Angelo Cavallo, Giosuè Rizzi: "Giosuè Rizzi. Giudizio e Pregiudizio", Perdisapop, 2011
Giosuè Rizzi è considerato un esponente importante della malavita foggiana, accusato di estorsione, detenzione illegale di armi, ma soprattutto della strage al circolo Bacardi nel 1986. Ha passato l’ultima trentina d’anni in carcere, che aveva già iniziato a frequentare negli anni precedenti, compiendo un giro d’Italia sui generis grazie al quale ha stretto molte delle sue amicizie nella criminalità organizzata. Quale dunque il motivo per contattare un tale personaggio, come ha fatto Angelo Cavallo, per cercarne la collaborazione nella stesura di un romanzo, che non è una gangster story, né un noir e nemmeno una confessione intimista che punta all’assoluzione?
Forse il motivo si intravede nel sottotitolo, Giudizio e pregiudizio, binomio da tenere sempre presente durante la lettura. Da un lato infatti non vi sono dubbi sulla meritata incarcerazione di Rizzi, che si svela come uomo violento e dedito alla vita criminosa, vita che ammette più volte di aver scelto, ma da un altro punto di vista non mancano i dubbi circa la mole di “giudizio” da scontare: per esempio Giosuè si dichiara estraneo alla strage del Bacardi, i cui molti processi, lunghi e tormentati di per sé, hanno visto il cambiamento storico nel rapporto giustizia-mafia, con la proliferazione di pentiti e il mutamento dei regimi carcerari.
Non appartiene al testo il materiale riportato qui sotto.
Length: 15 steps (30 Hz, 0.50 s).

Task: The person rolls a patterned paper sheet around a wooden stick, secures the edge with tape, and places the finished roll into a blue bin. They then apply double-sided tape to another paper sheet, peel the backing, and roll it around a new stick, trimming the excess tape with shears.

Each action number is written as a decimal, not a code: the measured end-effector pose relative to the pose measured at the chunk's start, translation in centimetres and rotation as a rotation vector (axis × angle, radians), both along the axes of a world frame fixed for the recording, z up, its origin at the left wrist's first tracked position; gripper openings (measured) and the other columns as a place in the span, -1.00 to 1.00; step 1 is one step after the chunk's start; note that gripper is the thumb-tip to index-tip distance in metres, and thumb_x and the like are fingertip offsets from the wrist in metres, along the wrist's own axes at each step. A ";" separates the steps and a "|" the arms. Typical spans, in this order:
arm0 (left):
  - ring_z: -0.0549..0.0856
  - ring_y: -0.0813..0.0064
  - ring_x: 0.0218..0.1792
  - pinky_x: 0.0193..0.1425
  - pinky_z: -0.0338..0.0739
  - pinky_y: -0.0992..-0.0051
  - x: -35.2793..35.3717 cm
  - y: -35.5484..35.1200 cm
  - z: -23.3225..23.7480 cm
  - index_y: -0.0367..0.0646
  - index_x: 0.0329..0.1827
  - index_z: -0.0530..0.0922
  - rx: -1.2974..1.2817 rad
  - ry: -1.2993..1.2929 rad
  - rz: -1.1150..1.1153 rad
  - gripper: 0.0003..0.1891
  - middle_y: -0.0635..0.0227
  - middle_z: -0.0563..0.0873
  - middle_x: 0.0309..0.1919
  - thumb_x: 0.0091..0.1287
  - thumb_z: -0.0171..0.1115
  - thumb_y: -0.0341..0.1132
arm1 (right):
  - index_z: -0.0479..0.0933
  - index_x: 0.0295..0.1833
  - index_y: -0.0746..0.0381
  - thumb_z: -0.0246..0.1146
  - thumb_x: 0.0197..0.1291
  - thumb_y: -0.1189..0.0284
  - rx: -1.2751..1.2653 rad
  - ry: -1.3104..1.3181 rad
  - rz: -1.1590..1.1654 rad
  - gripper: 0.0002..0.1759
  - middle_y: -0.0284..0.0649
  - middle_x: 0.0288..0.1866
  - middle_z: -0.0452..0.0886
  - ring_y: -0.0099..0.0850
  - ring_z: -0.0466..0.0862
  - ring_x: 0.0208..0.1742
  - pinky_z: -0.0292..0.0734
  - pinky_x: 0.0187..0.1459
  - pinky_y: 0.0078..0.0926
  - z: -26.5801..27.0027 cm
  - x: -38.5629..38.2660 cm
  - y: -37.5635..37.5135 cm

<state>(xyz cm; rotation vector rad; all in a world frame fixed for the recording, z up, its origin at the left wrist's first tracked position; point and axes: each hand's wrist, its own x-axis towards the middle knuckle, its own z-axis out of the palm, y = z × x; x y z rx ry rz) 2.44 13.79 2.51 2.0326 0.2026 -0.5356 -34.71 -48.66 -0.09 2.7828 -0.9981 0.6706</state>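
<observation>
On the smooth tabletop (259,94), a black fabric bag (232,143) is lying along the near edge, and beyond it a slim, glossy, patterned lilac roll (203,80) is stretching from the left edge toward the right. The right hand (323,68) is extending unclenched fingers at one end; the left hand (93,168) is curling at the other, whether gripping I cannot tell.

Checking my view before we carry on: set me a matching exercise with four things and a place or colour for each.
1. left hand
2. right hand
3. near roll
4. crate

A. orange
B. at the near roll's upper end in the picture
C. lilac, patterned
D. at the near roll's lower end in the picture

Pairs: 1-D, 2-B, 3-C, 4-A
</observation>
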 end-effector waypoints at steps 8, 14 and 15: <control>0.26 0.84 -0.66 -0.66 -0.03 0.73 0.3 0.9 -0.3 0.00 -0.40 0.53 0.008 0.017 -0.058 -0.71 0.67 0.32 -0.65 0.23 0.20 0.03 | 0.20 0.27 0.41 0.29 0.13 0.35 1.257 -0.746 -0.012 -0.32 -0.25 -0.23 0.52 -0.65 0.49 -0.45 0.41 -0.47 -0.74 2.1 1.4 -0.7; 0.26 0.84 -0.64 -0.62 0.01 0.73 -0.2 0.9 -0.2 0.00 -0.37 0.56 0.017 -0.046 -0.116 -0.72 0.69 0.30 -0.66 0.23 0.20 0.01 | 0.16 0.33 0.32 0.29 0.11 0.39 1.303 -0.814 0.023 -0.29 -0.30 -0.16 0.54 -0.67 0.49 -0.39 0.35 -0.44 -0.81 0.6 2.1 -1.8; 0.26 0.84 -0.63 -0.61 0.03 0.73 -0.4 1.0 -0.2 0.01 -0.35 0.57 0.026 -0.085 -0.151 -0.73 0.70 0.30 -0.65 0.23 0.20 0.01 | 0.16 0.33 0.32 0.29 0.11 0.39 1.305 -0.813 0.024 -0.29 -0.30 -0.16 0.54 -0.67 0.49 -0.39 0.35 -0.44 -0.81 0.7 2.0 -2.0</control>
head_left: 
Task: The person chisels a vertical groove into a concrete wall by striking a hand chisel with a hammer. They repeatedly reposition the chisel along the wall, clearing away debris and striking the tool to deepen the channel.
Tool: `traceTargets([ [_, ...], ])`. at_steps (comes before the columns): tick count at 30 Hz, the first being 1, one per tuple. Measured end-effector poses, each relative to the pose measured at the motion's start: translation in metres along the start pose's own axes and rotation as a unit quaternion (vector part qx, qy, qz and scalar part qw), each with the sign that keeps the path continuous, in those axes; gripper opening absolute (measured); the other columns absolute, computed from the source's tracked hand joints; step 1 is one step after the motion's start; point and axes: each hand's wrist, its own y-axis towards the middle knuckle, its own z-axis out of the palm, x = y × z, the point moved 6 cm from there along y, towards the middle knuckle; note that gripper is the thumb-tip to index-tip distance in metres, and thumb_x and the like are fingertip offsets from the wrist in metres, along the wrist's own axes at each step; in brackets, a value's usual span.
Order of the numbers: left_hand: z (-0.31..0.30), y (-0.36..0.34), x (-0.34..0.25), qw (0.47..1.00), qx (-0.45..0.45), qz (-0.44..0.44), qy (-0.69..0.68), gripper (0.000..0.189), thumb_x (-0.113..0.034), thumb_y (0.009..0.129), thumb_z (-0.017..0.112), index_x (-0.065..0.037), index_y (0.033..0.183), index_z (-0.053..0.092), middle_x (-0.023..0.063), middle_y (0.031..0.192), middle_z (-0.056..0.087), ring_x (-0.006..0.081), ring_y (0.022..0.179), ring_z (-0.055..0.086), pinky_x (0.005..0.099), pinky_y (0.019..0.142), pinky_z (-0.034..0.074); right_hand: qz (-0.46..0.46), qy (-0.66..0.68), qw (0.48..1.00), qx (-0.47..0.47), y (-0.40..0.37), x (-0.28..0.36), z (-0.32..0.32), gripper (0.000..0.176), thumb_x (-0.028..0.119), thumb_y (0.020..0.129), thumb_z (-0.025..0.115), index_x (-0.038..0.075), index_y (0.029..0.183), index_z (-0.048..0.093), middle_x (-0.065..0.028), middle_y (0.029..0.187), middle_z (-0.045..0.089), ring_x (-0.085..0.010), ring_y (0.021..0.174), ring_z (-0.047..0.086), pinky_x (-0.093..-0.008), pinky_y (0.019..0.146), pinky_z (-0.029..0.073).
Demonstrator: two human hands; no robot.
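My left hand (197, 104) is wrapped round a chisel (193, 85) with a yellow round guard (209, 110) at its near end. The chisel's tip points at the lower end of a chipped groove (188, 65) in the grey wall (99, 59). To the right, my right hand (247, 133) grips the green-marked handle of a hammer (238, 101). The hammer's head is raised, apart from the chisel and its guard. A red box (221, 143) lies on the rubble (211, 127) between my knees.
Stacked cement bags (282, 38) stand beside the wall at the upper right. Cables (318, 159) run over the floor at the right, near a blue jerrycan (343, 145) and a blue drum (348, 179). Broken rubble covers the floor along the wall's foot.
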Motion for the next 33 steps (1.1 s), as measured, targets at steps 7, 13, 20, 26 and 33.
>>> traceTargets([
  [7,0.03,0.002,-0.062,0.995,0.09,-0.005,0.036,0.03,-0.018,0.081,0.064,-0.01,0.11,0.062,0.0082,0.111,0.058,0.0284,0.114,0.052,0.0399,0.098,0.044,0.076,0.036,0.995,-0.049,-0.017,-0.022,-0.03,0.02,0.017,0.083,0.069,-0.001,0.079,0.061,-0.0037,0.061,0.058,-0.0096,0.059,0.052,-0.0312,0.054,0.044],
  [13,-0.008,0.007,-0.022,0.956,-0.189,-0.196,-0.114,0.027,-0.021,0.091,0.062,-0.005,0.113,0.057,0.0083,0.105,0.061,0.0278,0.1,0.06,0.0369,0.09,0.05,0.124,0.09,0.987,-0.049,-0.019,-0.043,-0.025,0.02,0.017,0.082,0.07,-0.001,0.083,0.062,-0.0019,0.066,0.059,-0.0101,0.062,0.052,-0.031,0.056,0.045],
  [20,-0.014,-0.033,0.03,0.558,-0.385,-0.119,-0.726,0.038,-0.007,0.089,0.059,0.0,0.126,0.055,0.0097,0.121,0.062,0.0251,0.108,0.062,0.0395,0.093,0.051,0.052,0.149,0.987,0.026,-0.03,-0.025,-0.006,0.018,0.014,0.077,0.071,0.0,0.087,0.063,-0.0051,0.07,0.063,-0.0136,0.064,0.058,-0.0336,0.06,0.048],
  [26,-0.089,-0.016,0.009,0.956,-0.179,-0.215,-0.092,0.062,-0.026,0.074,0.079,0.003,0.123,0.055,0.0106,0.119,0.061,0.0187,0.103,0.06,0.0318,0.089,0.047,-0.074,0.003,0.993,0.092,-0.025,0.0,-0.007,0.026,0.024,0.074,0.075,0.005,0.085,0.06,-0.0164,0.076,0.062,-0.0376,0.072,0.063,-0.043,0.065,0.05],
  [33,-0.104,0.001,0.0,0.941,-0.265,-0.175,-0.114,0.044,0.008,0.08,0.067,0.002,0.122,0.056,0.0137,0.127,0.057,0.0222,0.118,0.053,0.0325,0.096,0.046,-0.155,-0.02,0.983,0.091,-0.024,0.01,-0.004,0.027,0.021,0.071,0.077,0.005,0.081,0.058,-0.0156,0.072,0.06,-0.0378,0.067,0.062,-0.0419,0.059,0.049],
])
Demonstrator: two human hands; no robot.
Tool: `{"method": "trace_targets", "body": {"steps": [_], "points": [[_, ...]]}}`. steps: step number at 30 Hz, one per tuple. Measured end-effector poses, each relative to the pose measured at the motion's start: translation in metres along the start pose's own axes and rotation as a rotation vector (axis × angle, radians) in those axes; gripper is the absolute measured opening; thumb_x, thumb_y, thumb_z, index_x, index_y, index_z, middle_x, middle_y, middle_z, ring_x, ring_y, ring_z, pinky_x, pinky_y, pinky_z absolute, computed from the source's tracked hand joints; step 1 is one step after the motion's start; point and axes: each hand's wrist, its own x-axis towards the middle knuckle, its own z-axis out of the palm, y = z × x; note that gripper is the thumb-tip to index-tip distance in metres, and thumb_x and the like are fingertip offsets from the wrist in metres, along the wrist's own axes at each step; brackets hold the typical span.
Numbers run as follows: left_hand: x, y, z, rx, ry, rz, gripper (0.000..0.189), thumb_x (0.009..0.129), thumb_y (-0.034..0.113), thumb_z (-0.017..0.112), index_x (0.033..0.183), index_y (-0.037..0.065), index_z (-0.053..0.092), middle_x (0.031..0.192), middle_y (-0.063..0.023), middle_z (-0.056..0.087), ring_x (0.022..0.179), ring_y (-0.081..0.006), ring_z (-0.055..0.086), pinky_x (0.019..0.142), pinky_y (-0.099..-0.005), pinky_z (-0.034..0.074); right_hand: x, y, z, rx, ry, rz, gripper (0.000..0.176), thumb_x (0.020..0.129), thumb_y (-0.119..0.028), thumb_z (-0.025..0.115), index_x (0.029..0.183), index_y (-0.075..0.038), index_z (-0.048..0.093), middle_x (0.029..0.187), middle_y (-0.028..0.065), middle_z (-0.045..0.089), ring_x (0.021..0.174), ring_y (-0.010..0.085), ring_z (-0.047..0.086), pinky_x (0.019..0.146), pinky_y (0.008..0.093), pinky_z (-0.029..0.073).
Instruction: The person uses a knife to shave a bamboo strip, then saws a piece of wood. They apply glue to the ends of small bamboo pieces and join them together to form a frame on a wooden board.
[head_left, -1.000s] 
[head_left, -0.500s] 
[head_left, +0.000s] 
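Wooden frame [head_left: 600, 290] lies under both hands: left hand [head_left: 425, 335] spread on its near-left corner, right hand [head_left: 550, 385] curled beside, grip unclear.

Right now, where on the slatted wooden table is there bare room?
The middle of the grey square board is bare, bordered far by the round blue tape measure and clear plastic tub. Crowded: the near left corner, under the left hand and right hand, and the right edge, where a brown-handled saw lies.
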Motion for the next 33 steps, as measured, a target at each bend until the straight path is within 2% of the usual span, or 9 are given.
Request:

Il sentore di “pregiudizio” si fa largo tra le pagine, da qui probabilmente l’esigenza di raccontare e ascoltare la storia di Giosuè Rizzi, per riflettere su un mondo spesso invisibile, quello del mafioso e del carcerato non più in quanto tali ma in qualità di uomini, prospettiva troppo spesso evitata per comodità e perbenismo.
Due voci si intrecciano: una è quella di Giosuè Rizzi, che racconta la sua esperienza dall’interno, in una piatta cronaca: una vita passata in carcere, snocciolando un episodio di violenza dopo l’altro, motivandolo (non giustificandolo) con concetti come onore, fratellanza, rispetto. L’altra è di Angelo Cavallo, che freddamente espone fatti, nomi, accuse e sentenze. Ne viene fuori una biografia agile ma non per questo lacunosa, anzi, capace di coniugare cronaca e narrazione in una sintesi interessante. La figura di Giosuè Rizzi prende progressivamente forma grazie alle forti tinte dei suoi racconti di quando era solo “uno scugnizzo foggiano”, come si autodefinisce, prima di diventare “l’uomo dai mille volti”, come lo chiamerà la stampa. Una personalità divisa tra il senso del rispetto, dell’amicizia, e l’incontrollabile violenza di chi non sembra conoscere un’altra via per ottenere ciò che vuole. È un uomo lucido e consapevole, ma anche agitato e confuso allo stesso tempo. Un uomo che troverà un po’ di tranquillità cercando di riprendere in mano la sua vita, per quanto chiusa tra quattro mura: dopo anni vissuti secondo il codice d’onore della malavita inizierà a studiare, a dipingere e approfondirà molte tecniche artistiche, i suoi dipinti circoleranno tramite mostre e donazioni nel mondo esterno, quasi a sondarlo in anticipo in attesa della scarcerazione del proprio autore, avvenuta non molti mesi fa.
Per rendere omaggio a questa svolta pittorica del protagonista il libro è scandito dalle illustrazioni di Emiliano Properzi: quasi semplici schizzi in bianco e nero, graffianti ed evocativi, rendono partecipe il lettore di uno sguardo chiuso tra i muri di un’intera vita, ma deciso ad andare al di là per recuperare ricordi e magari anche speranze per il futuro.
Giosuè Rizzi. Giudizio e pregiudizio è un documento importante per la storia individuale e umana che racconta, ma anche per la Storia collettiva di un paese che deve imparare a fare i conti con certe realtà: narrare è il primo passo per comprendere.
Angelo Cavallo è produttore musicale, animatore culturale e titolare dell’associazione La Carboneria a Foggia. Ha curato la biografia Matteo Salvatore. La luna aggira il mondo e voi dormite, Stampa Alternativa, 2002.
Emiliano Properzi si è diplomato in illustrazione e animazione multimediale allo IED di Milano. Si occupa a tutto campo di illustrazione, grafica e design. Ha dato vita al progetto editoriale Schiaffo Edizioni, rivolto ai giovani creativi.